▶ _WHAT THE TASK ASKS_
Without the images, write out the whole listing exactly.

▶ _AVAILABLE DATA_
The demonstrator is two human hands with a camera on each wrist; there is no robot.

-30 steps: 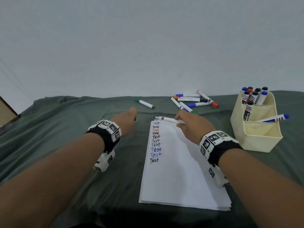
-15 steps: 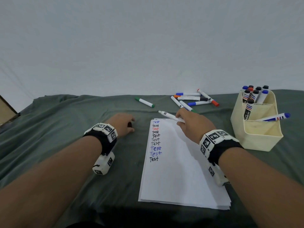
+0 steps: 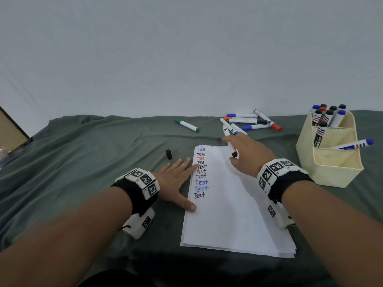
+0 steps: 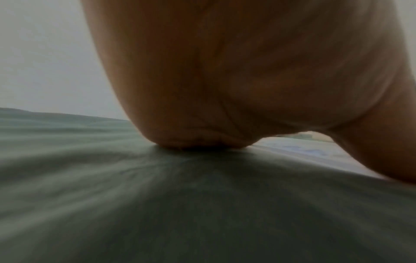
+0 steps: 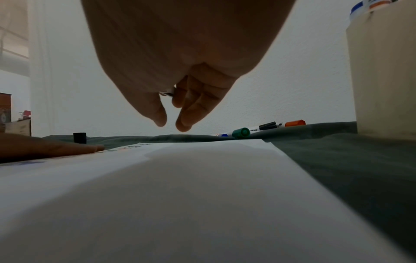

▶ _EXPECTED ANSWER_
The demonstrator is two human hands with a camera on each wrist; there is no robot.

-30 steps: 
-15 steps: 
+0 steps: 
+0 steps: 
+0 steps: 

Nothing else is required to finish the exercise.